Pour en comprendre le principe et en goûter l’esprit, cet Otello, qui délègue à la fosse le soin de couleurs dont radicalement il épure le plateau, semble toutefois ne pas atteindre le niveau de l’Ariodante récemment apprécié à Lausanne [lire notre chronique du 15 avril 2016]. Qu’à cela ne tienne : la tension tragique est omniprésente, un haletant suspens va grandissant, à partir du monde guerrier et des dépouilles cadavériques qu’à quai charrient les vainqueurs et d’un seul vrai moment de concorde, dans la chambre nuptiale, forêt de mains s’épanouissant comme des fleurs dans une mystérieuse nitescence, à l’opposé des bras rouge-sang qui délimitent l’espace.

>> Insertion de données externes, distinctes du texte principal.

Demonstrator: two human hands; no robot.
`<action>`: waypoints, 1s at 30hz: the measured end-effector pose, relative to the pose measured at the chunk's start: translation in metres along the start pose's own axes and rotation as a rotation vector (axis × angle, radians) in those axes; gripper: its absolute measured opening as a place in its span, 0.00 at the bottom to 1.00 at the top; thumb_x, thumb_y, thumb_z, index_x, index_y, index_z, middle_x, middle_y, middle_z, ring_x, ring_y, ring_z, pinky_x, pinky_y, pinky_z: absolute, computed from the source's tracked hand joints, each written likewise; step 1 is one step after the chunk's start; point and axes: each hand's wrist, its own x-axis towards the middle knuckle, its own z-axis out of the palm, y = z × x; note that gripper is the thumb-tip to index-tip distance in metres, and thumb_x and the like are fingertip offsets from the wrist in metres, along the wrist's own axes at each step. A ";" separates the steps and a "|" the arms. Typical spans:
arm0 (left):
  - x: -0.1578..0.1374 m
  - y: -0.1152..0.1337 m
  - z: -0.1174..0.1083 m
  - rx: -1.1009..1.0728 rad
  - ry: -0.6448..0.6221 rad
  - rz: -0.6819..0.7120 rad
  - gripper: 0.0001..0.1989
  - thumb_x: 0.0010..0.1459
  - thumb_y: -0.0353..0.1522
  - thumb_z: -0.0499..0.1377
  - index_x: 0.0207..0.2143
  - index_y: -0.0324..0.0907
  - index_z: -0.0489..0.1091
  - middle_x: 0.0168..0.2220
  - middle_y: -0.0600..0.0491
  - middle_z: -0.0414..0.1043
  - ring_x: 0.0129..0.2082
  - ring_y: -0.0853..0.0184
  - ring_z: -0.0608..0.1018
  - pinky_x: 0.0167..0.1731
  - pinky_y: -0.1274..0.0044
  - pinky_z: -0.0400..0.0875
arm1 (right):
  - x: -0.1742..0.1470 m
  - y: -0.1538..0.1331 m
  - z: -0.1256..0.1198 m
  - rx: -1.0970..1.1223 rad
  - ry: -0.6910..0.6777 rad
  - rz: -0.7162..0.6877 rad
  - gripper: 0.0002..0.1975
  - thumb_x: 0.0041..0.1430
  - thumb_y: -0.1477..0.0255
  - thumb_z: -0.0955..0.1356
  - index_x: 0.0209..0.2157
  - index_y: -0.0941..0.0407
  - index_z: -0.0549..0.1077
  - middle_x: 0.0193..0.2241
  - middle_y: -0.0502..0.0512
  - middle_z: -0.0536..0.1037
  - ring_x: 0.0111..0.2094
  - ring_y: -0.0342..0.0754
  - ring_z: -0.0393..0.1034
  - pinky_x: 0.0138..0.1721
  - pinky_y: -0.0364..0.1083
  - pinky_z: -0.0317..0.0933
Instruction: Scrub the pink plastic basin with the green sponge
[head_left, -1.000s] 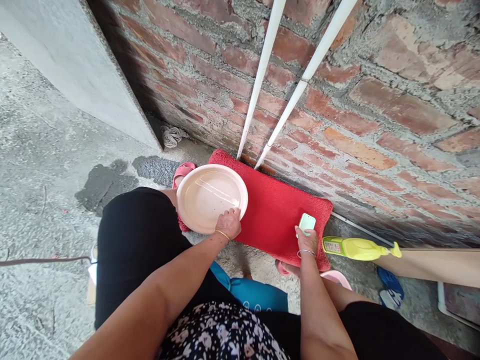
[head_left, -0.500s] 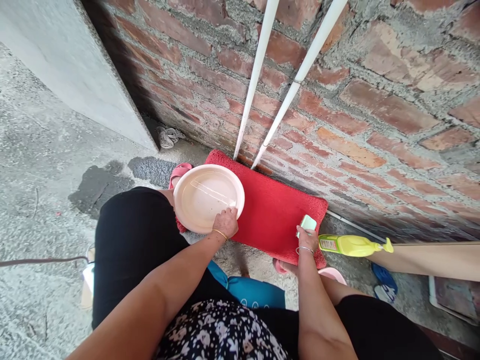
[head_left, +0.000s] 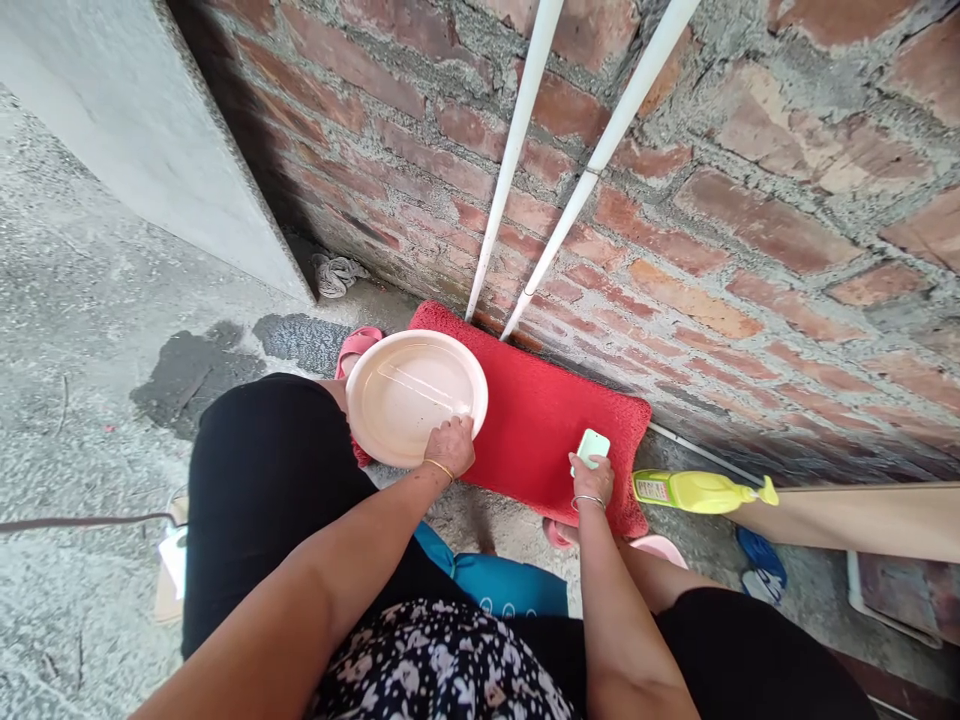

Pour finir, le Maure ne semble pas si fermement déterminé au crime, lié à un érotisme trouble, quand le félon manipulateur paraît lui-même jouet d’autres forces, secrètes.
La prestation vocale compte plusieurs éminents gosiers, dont ceux du Chœur maison (Magyar Állami Operaház Énekkara) et de sa Maîtrise d’enfants, particulièrement probante. On retrouve le robuste Ferenc Cserhalmi en Lodovico bien campé [lire notre chronique du 24 mai 2015], le timbre très généreux d’Andrea Rost en Desdemona plus puissante que jamais, presque sous-distribuée même [lire notre chronique du 31 mai 2015], et l’onctuosité bénie de Judit Németh, idéale en Emilia [lire nos chroniques du 4 novembre 2015, des 12 et 13 juin 2014 et du 1er juin 2010]. Si l’Iago de Mihály Kálmándi convainc moins, félicitons le chant très pur de Gergely Boncsér dans le rôle de Cassio. Enfin, en belcantiste convaincu le ténor mexicain Rafael Rojas livre un vaillant Otello qui oublie un peu le style (abus de portamento, effets parlando et larmoyants coups de glotte, etc.), jusqu’à s’avérer plus puccinien que verdien.
Indéniablement les musiciens du Magyar Állami Operaház Zenekara (Orchestre de l’Opéra d’État Hongrois) ne dérogent pas à leur réputation : la qualité de chaque pupitre satisfait pleinement, contrairement à la lecture lourde du jeune Gergely Madaras (trente-deux ans), en poste à Dijon, qui par ailleurs s’était positivement illustré à Genève [lire notre chronique du 28 décembre 2015].